Review

Man to man over a brandy

dop

POWER of three: the man (Andre Odendaal), his drink and his barman (Wilhelm van der Walt). Photograph by Jo Spies.

It’s a great rarity when you are privileged enough to see a play so ununtterably perfect that you feel were you to never see a play again, it would suffice. Fairly low-key, Dop is unequivocally a play of this standard. Premised on the clichéd honest friendship between a man, his drink and his barman, the work reaches into the subtleties of Beckettian nuance as it boldly celebrates the priceless legacy of Afrikaans balladeer Johannes Kerkorrel.
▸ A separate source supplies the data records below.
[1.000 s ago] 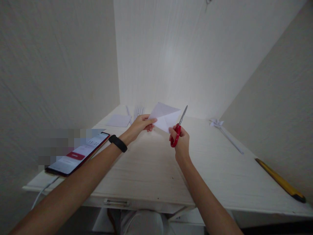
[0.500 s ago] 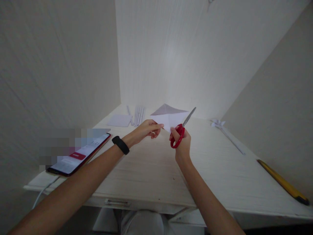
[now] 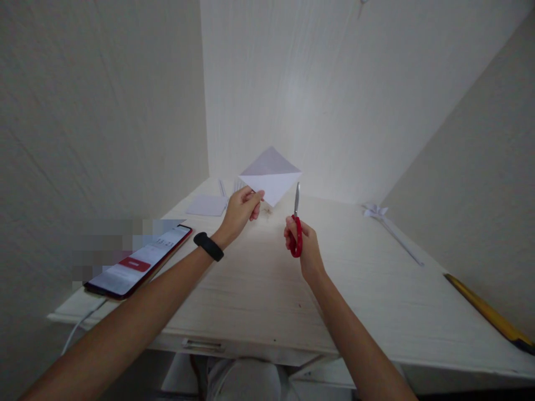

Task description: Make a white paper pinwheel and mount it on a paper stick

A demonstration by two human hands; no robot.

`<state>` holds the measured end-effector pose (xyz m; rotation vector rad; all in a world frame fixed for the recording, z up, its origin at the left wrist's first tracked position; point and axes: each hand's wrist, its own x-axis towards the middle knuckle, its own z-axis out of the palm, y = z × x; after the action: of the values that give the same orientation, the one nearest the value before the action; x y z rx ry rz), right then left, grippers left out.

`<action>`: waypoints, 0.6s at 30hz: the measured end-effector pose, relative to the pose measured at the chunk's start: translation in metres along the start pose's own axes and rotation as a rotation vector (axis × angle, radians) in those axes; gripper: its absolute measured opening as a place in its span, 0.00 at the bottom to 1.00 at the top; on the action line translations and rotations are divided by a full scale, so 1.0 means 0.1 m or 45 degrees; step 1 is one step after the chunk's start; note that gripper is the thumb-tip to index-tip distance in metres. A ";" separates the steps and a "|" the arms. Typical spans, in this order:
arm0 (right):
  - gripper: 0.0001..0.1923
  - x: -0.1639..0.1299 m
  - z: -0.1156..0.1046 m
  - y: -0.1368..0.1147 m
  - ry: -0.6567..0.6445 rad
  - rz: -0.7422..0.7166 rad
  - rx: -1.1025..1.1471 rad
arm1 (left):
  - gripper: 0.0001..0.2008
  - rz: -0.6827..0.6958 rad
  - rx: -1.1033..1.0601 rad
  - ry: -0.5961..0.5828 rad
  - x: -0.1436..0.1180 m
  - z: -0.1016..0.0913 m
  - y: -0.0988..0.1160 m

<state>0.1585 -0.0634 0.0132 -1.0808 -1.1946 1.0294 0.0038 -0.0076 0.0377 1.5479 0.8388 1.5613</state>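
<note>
My left hand (image 3: 244, 206) pinches the lower left edge of a white sheet of paper (image 3: 271, 186), held up above the table with one corner pointing up. A crease line runs across its middle, and the upper half looks darker. In my right hand (image 3: 303, 239) is a pair of scissors (image 3: 296, 236) with red handles. Their blades look closed and point upward, just below the sheet's right corner. The right fingers are wrapped round the handles and do not touch the paper.
Flat paper (image 3: 205, 205) and rolled paper sticks (image 3: 222, 188) lie at the back left. A phone (image 3: 140, 262) with a cable (image 3: 79, 326) rests at the left edge. A paper flower on a stick (image 3: 395, 236) and a yellow cutter (image 3: 487, 311) lie along the table's (image 3: 251, 289) right side.
My left hand has lifted the sheet up and to the left. My right hand has let go of the paper and turned the scissors more upright.
</note>
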 end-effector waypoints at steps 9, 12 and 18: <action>0.27 -0.03 -0.01 0.08 -0.250 0.030 0.009 | 0.16 0.097 0.062 0.093 -0.02 0.00 -0.01; 0.28 -0.06 0.03 0.07 -0.350 0.023 -0.048 | 0.15 0.080 0.051 0.094 -0.01 -0.01 -0.01; 0.28 -0.09 0.08 0.04 -0.480 0.015 -0.111 | 0.15 0.053 0.049 0.042 -0.03 0.04 0.00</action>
<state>0.1500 -0.0708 0.0083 -0.9871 -1.5478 1.2363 0.0073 -0.0102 0.0363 1.5803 0.8646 1.6135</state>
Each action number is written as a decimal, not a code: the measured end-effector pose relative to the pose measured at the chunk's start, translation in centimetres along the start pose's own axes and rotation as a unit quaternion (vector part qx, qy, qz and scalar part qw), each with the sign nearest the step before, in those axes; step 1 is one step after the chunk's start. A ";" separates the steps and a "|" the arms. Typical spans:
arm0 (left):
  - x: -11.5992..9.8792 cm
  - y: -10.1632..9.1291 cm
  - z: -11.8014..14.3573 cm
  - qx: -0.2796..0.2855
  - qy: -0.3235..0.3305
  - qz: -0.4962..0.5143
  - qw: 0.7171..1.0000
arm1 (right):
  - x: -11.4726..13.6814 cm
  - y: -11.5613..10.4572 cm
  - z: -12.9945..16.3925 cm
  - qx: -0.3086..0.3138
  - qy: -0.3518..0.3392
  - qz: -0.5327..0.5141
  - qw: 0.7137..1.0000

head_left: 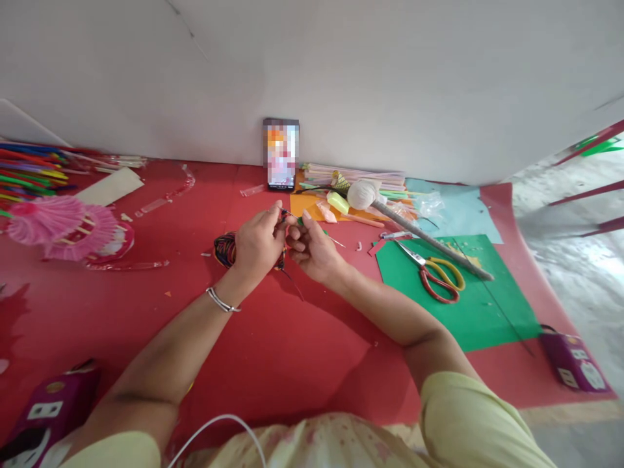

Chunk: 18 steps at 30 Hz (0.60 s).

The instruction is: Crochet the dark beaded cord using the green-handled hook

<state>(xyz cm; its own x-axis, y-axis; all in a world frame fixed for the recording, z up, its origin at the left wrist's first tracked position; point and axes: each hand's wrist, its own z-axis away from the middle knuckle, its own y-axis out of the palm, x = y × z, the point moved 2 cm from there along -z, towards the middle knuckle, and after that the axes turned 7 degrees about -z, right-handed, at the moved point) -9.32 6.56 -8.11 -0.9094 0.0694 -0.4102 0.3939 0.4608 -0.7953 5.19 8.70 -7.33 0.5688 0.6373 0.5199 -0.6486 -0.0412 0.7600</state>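
Observation:
My left hand (260, 240) pinches dark yarn (285, 214) between thumb and forefinger. Opposite it, my right hand (314, 246) grips a thin crochet hook (336, 242) with a green grip, most of it hidden by the fingers. The hook's thin tip points toward the work at the left fingertips. Behind and beside my left hand lies a ball of dark multicoloured yarn (224, 249), partly covered by the hand. A loose strand hangs down below the fingers onto the red table (292, 351).
A phone (281, 156) leans on the wall. To the right lie scissors (441, 278) on green paper (497, 315) and a stick with a white wrapped ball (363, 194). Pink paper craft (46, 227) and coloured pipe cleaners (29, 170) are at left. Purple boxes (578, 361) sit near both front corners.

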 end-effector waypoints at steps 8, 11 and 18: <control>0.7 0.2 -0.4 0.038 -0.027 0.057 0.997 | -0.3 -0.6 -0.4 -0.031 -0.018 0.066 0.997; 0.5 0.3 -0.3 0.036 -0.025 0.049 0.998 | -0.5 -0.8 -0.6 -0.040 -0.064 0.080 0.994; -0.2 -0.2 -0.5 0.052 -0.007 0.160 0.986 | -1.3 -2.5 -1.8 0.011 -0.189 0.166 0.968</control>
<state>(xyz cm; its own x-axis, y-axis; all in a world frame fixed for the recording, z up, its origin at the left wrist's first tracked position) -9.31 6.86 -7.66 -0.7350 0.1842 -0.6525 0.6722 0.3236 -0.6659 5.13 9.35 -10.63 0.4776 0.2588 0.8396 -0.8191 -0.2146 0.5321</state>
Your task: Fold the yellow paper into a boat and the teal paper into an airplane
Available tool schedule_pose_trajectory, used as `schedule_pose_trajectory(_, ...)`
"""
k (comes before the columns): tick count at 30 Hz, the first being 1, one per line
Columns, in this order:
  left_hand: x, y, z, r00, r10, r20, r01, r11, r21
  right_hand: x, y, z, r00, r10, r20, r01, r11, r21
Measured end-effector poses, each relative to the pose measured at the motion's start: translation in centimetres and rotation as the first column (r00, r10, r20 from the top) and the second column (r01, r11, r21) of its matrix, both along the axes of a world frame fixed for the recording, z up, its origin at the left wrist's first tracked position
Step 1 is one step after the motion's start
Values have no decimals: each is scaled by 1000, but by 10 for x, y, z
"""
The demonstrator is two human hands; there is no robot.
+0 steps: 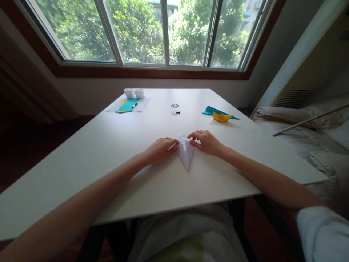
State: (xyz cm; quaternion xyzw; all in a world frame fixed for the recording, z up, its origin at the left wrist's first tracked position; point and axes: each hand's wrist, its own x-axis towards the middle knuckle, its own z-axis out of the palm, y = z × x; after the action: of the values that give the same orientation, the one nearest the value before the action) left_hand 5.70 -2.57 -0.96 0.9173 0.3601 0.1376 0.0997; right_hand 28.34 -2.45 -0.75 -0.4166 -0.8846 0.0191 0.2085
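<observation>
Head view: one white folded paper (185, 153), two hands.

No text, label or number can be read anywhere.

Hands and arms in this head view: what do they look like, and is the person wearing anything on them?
Both the left hand and the right hand are bare: no gloves, rings, watch or bracelets show. The forearms are uncovered too. A pale, whitish short sleeve shows at the right upper arm near the lower right corner of the picture. No sleeve is in view on the left arm.
</observation>
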Motion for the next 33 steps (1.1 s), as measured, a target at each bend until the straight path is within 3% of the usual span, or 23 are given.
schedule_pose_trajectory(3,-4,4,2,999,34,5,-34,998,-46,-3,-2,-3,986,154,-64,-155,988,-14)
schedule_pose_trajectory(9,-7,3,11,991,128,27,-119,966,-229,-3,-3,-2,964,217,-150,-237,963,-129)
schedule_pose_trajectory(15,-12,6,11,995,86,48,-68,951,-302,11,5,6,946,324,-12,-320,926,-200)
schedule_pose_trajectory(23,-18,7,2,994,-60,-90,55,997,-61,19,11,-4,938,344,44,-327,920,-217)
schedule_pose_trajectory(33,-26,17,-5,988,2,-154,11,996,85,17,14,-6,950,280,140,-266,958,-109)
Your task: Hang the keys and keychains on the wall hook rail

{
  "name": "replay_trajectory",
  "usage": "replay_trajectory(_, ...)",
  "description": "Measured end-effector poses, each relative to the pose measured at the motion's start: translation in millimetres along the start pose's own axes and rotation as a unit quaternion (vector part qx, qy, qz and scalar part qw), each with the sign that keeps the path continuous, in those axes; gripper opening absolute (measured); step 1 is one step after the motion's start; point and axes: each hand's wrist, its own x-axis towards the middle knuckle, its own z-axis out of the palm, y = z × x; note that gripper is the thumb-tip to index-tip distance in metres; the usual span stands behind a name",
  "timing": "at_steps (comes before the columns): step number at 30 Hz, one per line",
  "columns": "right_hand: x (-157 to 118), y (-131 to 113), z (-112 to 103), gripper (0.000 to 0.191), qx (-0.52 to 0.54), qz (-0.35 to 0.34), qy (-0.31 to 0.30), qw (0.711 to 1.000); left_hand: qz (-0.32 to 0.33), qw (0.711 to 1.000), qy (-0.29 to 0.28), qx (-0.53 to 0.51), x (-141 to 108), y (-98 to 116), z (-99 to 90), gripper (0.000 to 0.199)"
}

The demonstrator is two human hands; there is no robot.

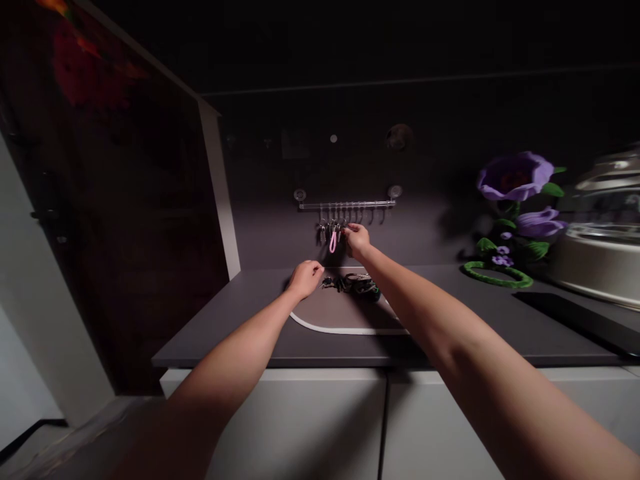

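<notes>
Already keys (323, 233) hang; a dark bunch (359, 285) lies near the worktop's (235, 327) back edge, my right hand (356, 239) seemingly pinching keys, left fingers (315, 268) together.

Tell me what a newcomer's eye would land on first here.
Probably the large purple flower, bright against the dark wall above the counter's right side. Then the pink loop hanging below the hook rail, with the right hand to its right. The left hand is lower, at the pale-edged mat's left side.
</notes>
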Motion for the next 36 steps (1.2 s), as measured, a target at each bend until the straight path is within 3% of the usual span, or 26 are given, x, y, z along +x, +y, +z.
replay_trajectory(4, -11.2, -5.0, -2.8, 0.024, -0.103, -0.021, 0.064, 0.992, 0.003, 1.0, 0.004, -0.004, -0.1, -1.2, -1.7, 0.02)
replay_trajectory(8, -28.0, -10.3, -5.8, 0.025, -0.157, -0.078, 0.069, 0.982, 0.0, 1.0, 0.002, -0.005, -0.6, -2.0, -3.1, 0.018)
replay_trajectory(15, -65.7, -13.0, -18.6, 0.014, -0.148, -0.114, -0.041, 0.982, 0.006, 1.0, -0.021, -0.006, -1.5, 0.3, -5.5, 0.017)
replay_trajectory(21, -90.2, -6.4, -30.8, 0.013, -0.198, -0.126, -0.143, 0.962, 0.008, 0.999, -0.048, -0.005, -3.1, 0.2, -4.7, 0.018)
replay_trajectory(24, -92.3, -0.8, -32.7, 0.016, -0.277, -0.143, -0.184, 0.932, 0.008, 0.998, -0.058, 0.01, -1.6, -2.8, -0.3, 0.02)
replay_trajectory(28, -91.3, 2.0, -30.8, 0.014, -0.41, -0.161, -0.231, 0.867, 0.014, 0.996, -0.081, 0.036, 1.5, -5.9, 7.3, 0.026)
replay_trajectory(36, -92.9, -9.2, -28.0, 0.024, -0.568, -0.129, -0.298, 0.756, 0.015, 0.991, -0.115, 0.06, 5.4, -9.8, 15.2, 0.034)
Indeed, Dop is a play with prescience, dealing as it does with the schism between South Africa’s white Afrikaans-speaking contemporary youth, bruised and damaged by fear and immigration,  and the previous generation. Frank Venter (André Odendaal) was born on February 29, 1960, and his father was so mean that he only ever got a birthday present every four years. And at that, it was something manly and utilitarian, like a screwdriver or a spanner. Tim (Wilhelm van der Walt), the barman is a ‘laaitie’, born in the 1990s, but he too has suffered the pain and conflict of love and bias and uncertainty, and he’s quite content to not speak of it.

The brandy nurtures an easiness between the two. And the melding of set and lighting, text and nuance as Frank gets drunker and drunker, pulls you, in the audience, into the vortex of the honesty and fragility that comes of inebriation. It’s happy inebriation in the most part, something that sees Frank’s “Puppies” – his Hushpuppy shoes – left behind, but it opens a level of unbiased brave freedom that finds both men pondering their own broken dreams, but also love, loss and humanity in a way they probably wouldn’t be brave enough to do by sober light of day.

Beautifully performed, Dop in Afrikaans with a bit of Australian English, is a polished gem, woven through intricately and intimately with the life and music of Kerkorrel and his Voëlvry movement which impacted so significantly on Afrikaans youth of the 1990s, but this is so much more than an historical account. It boasts an internal architecture which contains focal nubs that are touched upon and not laboured, woven with love and never forced. The work is also deliciously peppered with Kerkorrel’s ballads – and a bit of Tom Jones – but the segueing of music and text, socio-political reference, sexual identity and the spinning of the bar is wise and fabulous. And just right. You will laugh with a pure heart at the physical gymnastics and cry with a full one at the tale’s astonishing denouement.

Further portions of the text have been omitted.